Come iniziava la celebre romanza nella Turandot di Puccini e si concludeva con il trionfale “all’alba vincerò”, a Bologna nessun dorme, specialmente in dirigenza, dove già si iniziano a muovere le prime pedine per il mercato.
Giornali e quotidiani felsinei sono già andati – a mio parere – oltre la fantasia. C’è chi mette in dubbio Delio Rossi, chi Corvino, chi Matuzalem. Ma guardiamo i fatti: Pantaleo Corvino ha sì portato Mancosu, che non ha segnato neanche con la matita, ma ha anche portato Sansone e Da Costa, senza i quali probabilmente saremo qui a parlare delle sfide con Cagliari e Catania il prossimo anno. Delio Rossi, tra i giocatori e i tifosi, ha acquistato in un mese più fiducia di quanta Diego Lopez ne abbia raccolta in un anno. Infine Matuzalem, pilastro a centrocampo e forse uno dei pochi di categoria nell’attuale rosa rossoblù.
La dirigenza, forse già in giornata, si troverà e farà un primo punto sul mercato.

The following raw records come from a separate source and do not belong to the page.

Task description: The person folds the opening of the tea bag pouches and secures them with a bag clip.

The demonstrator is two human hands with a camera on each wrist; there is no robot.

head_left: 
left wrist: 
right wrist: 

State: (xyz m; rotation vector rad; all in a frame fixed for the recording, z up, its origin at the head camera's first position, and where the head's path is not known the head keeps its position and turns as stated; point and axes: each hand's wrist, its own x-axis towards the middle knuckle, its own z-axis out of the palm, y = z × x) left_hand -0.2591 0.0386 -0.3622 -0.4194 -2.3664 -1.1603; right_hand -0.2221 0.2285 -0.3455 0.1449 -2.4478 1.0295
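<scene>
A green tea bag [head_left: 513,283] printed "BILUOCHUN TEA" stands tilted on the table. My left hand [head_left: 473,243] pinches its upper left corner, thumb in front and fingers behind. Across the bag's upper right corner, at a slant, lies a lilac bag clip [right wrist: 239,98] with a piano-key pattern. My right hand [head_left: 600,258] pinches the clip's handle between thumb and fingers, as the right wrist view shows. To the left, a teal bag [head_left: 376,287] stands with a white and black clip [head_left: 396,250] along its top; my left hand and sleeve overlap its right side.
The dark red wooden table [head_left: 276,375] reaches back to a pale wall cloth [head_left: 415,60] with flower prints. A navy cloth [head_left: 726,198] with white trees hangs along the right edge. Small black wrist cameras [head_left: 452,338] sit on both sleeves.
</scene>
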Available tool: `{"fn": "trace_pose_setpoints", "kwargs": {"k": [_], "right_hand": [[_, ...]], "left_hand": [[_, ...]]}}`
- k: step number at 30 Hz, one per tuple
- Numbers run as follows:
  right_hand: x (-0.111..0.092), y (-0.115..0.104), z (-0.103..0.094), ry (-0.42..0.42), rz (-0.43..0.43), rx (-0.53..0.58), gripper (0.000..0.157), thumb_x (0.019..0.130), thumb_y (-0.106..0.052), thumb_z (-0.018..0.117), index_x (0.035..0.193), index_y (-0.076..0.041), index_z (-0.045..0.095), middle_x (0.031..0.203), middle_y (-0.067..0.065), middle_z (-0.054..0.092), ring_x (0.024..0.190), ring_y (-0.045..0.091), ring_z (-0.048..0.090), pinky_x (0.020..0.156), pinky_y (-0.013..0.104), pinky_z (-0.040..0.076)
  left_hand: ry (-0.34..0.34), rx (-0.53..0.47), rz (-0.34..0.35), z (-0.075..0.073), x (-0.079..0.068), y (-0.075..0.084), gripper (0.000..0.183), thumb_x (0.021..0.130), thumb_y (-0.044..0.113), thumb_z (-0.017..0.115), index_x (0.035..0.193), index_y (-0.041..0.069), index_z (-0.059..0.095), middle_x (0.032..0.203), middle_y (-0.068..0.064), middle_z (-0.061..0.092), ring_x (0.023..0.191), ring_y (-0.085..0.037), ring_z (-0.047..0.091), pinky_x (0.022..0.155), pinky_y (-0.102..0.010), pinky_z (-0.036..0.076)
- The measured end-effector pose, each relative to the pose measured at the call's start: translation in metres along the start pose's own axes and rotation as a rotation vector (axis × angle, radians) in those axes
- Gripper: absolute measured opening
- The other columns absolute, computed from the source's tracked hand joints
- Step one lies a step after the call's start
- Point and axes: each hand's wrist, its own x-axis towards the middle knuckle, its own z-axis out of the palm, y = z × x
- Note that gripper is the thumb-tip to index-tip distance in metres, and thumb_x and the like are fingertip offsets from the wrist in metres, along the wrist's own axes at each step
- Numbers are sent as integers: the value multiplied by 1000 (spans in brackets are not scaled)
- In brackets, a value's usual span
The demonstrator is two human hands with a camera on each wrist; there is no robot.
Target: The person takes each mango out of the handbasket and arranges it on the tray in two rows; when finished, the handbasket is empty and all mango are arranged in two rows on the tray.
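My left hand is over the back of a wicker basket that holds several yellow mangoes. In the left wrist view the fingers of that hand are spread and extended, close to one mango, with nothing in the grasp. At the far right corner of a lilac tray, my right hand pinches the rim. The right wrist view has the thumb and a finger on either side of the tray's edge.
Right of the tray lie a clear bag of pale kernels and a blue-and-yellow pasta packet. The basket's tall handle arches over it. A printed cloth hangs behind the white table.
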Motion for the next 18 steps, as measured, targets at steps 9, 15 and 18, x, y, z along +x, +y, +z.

Riscattato Mbaye dall’Inter (obbligo di riscatto in caso di promozione diretta), si punta su Defrel, nove gol e sei assist col Cesena nella stagione appena conclusa
Note dolenti
Saranno parecchi i giocatori che sicuramente non vedremo più in rossoblù la prossima stagione: Laribi, Buchel, Casarini, Pazienza, Perez, Acquafresca, Mancosu, Garics, Abero, Coppola, Bessa, Troianiello, Improta. Poi sappiamo che il mercato è un mondo a sé, ma alcuni giocatori saremo felici di non rivedere, altri un po’ meno. Senza contare i giocatori che andranno rimpiazzati perché rientranti da vari prestiti (Paponi, Bianchi, Stojanovic per fare alcuni nomi)
Note positive
Subito al lavoro, non si aspetta nemmeno un minuto per fornire a Delio Rossi una squadra completa entro l’inizio della preparazione atletica. Chi ha un minimo di memoria estiva, in questi tempi si aspettava l’ultimo giorno di mercato per trovare il “prestito d’occasione” che poi andava naturalmente inserito in squadra, valutato fisicamente, inserito negli schemi e via dicendo. Se andava bene, il giocatore era Gilardino, se andava male Rolando Bianchi.
Finalmente abbiamo una società che unisce i fatti alle parole, lasciamola lavorare tranquilla.